* EXERCISE AIM *
Restate, exactly and without pictures, the lines from the start of the listing below through the line holding "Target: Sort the".

* DATA FOR THE TASK *
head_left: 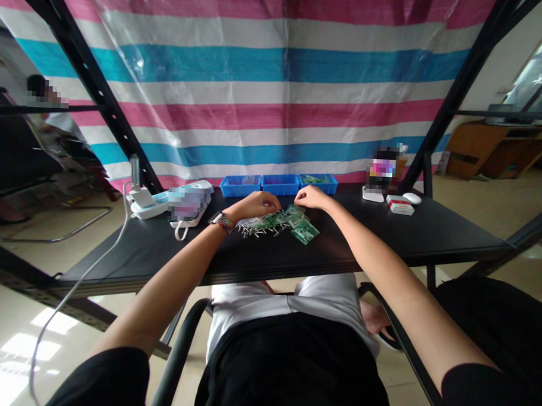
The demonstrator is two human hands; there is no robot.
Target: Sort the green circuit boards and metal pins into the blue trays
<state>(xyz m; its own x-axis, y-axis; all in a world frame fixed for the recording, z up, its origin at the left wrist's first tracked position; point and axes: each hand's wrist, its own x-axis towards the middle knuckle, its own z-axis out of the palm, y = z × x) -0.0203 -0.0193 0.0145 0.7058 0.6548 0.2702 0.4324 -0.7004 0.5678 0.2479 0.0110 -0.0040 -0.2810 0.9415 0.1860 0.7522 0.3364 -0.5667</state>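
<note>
My left hand (255,206) is curled over a pile of small silvery pieces like screws or nails (256,227) on the black table. Its thumb and forefinger come together beside the pile, and whatever is between them is too small to make out. My right hand (314,197) is bent with its fingertips pressed together, just above some small green plastic packets (304,229). I cannot see what those fingertips hold. Beyond both hands stand three joined blue bins: the left bin (240,187), the middle bin (279,184) and the right bin (317,183), which has green packets in it.
A white power strip (151,207) with a cable lies at the table's left, beside a blurred-out device (190,204). At the right are a small red-and-white box (400,204), a white mouse (412,198) and a phone on a stand (372,195). A striped sheet (280,78) hangs behind.
</note>
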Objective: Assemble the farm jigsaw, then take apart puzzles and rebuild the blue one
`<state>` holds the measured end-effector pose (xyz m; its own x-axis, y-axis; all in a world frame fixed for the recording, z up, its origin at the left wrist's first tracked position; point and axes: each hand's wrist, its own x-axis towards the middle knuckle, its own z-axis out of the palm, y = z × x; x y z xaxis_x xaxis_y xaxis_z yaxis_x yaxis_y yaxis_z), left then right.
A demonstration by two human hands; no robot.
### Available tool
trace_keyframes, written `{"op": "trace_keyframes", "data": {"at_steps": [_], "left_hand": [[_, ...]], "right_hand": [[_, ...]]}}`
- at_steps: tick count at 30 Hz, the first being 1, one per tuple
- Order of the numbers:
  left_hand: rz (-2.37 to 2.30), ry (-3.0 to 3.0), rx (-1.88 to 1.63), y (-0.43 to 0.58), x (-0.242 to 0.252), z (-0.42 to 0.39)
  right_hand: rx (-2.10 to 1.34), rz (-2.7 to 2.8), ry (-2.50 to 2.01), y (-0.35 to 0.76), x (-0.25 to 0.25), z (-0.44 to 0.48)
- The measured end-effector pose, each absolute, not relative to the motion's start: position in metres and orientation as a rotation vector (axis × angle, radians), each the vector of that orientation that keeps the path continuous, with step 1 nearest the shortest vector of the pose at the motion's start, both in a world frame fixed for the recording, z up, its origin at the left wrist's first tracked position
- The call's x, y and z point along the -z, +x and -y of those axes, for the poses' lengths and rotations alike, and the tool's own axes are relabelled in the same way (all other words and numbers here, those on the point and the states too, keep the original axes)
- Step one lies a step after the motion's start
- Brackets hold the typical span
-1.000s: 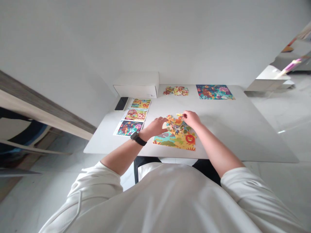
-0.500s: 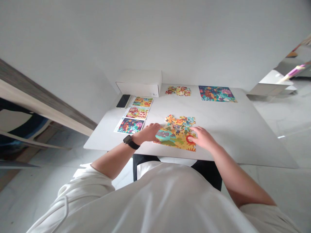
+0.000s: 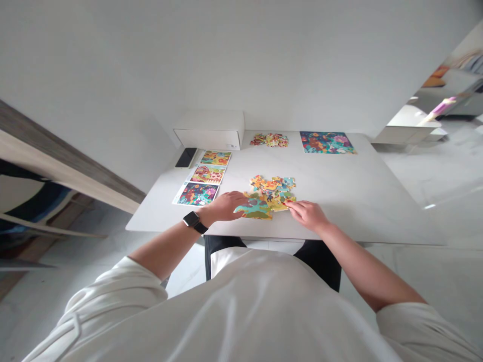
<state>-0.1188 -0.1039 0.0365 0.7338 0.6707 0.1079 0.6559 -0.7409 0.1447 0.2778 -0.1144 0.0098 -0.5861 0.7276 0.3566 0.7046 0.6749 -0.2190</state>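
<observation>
A loose heap of colourful jigsaw pieces lies mid-table, with a teal and green section at its near left. My left hand, a black watch on its wrist, rests against that section's left edge. My right hand lies at the heap's right side, its fingertips on the yellow pieces. Whether those fingers pinch a piece is hidden. A smaller pile of jigsaw pieces sits near the far edge of the white table, beside a finished jigsaw picture.
Several printed picture cards lie in a column at the table's left, past a black phone. A white box stands at the far left corner. A wooden-edged surface runs along the left.
My right hand has slid left from the lion corner to the heap's edge. The heap now looks narrower, and the lion section no longer shows. The camera has shifted slightly.
</observation>
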Motion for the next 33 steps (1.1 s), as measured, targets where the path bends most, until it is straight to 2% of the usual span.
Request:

* WORKED SOLUTION *
head_left: 
The demonstrator is two human hands; there is no robot.
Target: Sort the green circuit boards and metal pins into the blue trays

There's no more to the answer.